Note: Edited this a bit Sunday @ 7:18pm, wrote it quickly earlier before church today… made some corrections and clarifications. God bless…
It’s been a mixed bag week for me, but a fantastic ending.
A year ago we had my parents over for Easter, coloring eggs with them and the boys. Kim and I chose that moment to tell them that we were pregnant. She wrote on some eggs in white crayon so that when grandma and grandpa pulled the eggs out of the dye they said the following:
Baby Dec 2011
Everyone was excited… we had no idea what was to come. We invited all our neighbors over for an Easter Egg hunt and we told them as well, another kid coming to the neighborhood.
Fast forward one year.
On Thursday during service (Maundy Thursday) I started to dwell on the fact that Alexandria wasn’t with us. She wouldn’t get an Easter basket, run around and find eggs, meet the Easter bunny, have an Easter dress… you name it, I thought of it. And I lost hold of it, feeling tears stream down my face. Thankfully the church was darkened. I bolted with Aden out of the back of the church at the end of service as fast as I could to find a place to get a hold of myself. I felt like a fool, embarrassed because of my grief, and that I’d allowed it to overflow where we were.
I was fearful that’s how the rest of the weekend would be, but it was not. During the Good Friday service there were four “wash” stations setup throughout the church. As part of the churches series on learning about Christ through all of our senses we were offered the opportunity of “touch”, to wash each other’s feet as Jesus had washed those of his disciples (John 13:1-7). Now, I’m not one for having other people touch my feet. I even leaned into Kimberly and said, “I don’t think I’m doing this.” As almost on queue Aden stood up, grabbed my hand, and started pulling me over to the area of the back of the church were one of the chairs and bowls of water were. He dropped to the floor and started ripping his shoes and socks off, looked up at me and pointed to me, then to my feet. He may not understand many things, but somehow he knew what had to be done here. He wanted my shoes and socks off and he wanted them off NOW! As I took off my shoes and socks, Kimberly, smiling touched my arm and leaned in and quoted a previous sermon, “..unless you have the faith of a child…”. It was in reference to Matthew 18:3 “I tell you the truth, unless you change and become like little children, you will never enter the kingdom of heaven.”

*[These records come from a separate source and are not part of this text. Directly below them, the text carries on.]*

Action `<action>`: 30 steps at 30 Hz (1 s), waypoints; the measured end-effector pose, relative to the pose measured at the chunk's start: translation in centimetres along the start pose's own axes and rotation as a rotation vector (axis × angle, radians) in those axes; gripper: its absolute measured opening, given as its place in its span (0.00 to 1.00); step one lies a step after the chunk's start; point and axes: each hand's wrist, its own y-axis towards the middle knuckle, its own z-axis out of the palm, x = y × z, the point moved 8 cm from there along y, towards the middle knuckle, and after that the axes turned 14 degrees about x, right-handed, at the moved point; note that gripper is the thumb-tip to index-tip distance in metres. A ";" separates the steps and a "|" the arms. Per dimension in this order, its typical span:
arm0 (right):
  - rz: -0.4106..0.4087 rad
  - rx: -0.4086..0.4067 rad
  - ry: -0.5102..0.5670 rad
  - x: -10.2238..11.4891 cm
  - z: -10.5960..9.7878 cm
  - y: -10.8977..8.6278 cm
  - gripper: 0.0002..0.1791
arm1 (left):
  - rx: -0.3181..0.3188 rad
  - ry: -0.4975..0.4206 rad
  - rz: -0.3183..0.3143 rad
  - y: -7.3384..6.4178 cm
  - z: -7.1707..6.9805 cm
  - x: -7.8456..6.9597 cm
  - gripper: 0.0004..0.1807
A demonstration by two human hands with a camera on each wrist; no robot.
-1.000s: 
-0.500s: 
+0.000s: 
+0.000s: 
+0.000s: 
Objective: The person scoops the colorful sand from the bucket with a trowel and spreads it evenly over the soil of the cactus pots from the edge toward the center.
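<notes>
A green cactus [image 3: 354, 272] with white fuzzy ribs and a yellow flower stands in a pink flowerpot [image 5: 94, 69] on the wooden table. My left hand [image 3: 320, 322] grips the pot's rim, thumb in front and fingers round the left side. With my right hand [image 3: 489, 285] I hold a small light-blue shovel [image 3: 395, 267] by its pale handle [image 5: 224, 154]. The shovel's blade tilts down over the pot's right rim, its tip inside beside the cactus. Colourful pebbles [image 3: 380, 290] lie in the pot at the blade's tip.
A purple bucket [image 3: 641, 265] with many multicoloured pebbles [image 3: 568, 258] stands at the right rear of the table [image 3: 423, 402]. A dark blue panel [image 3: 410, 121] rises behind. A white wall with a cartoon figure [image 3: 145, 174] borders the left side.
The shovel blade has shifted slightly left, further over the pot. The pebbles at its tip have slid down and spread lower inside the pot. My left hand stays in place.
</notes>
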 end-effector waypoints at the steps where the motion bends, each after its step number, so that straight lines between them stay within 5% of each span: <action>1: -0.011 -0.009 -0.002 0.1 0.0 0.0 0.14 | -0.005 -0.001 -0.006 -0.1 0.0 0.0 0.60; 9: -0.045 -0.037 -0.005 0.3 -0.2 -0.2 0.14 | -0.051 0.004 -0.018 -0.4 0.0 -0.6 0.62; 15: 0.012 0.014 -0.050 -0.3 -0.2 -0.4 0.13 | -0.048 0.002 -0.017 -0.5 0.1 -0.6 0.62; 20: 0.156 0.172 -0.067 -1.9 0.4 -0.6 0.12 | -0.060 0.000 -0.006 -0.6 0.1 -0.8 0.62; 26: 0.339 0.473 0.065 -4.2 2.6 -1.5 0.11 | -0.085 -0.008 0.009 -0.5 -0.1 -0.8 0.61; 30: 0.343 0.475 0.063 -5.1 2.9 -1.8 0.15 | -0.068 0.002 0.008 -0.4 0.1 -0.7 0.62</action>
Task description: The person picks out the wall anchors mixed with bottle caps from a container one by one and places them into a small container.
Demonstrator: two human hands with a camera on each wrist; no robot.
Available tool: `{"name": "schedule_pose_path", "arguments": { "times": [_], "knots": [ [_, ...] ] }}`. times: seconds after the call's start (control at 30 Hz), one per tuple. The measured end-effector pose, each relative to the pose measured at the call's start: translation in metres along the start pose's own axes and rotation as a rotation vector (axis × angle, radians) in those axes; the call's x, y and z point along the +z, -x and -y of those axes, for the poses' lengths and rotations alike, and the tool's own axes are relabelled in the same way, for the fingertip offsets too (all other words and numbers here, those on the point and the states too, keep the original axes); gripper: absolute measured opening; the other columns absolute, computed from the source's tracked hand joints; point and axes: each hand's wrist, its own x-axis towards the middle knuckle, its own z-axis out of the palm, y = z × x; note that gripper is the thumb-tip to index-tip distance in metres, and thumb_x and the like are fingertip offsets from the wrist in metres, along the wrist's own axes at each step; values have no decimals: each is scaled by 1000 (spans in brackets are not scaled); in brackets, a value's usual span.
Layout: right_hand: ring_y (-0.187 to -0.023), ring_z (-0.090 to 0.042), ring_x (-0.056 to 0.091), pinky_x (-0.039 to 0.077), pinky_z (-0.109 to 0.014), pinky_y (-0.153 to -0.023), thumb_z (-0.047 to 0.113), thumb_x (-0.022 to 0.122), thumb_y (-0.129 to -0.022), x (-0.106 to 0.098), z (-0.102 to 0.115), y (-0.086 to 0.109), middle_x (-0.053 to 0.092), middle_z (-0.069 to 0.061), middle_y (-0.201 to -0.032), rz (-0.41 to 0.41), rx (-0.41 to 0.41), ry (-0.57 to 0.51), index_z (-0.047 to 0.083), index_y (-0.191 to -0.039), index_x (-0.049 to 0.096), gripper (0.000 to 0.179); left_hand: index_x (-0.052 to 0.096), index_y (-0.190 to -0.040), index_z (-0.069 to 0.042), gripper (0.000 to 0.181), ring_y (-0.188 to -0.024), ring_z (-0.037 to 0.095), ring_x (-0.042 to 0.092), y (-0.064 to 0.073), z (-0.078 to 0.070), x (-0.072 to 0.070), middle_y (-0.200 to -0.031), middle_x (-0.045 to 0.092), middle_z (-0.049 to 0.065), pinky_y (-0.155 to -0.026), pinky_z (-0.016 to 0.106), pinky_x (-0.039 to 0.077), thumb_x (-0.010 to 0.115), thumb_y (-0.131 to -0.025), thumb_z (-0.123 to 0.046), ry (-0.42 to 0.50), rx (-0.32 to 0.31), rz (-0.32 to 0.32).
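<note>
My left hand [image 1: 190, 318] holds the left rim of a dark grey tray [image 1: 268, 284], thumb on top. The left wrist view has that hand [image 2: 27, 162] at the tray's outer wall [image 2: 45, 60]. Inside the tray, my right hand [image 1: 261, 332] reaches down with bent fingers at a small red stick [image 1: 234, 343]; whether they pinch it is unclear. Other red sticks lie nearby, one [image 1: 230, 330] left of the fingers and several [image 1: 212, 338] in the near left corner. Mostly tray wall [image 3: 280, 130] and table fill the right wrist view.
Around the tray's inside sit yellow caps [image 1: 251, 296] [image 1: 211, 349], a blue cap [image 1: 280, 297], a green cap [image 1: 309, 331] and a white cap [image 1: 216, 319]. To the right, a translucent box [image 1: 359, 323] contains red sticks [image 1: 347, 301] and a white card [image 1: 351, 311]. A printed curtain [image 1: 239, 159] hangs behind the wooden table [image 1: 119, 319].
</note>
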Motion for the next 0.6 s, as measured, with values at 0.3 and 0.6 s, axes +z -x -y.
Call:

I got the message: Stop. Let go. Take this experience in.
Aden allowed another church member to wash his feet, which stunned me. Here’s a boy who doesn’t like to be touched by anyone allowing someone he doesn’t know well to touch his feet. I then sat down and he washed and dried my feet. I in turn washed Kimberly’s.
I felt better. I felt burdens lifting.
The following morning, laying in bed, I grabbed a booklet that Pastor had given me the day Alexandria died. It’s called “A promise of life”… it was sitting on our bedside table. I had not yet opened it, probably as a part of my resistance to confront my grief, even my anger at God. I read through it and it was very good. A few pages really stood out, including part of one about accepting God’s answer:
“God’s wisdom, His grasp of your situation, is unquestionable. His love is not dependent on the size of your faith or the fervency of your prayers. His love is. It always will be. Open your heart to the healing God chooses — peace in place of bitterness, calm in place of fear, hope in the face of death. Open your faith.”
An accompanying verse:
“Three times I pleaded with the Lord to take [this burden] away from me. But he said to me, “My grace is sufficient for you, for my power is made perfect in weakness.” Therefore I will boast all the more gladly about my weaknesses, so that Christ’s power may rest on me. That is why, for Christ’s sake, I delight in weaknesses, in insults, in hardships, in persecutions, in difficulties. For when I am weak, then I am strong.” – 2 Corinthians 12:8-10
I’ve had some sad moments this weekend, but I feel God’s presence again. I feel very blessed to have the church and family I have. Thank you Lord.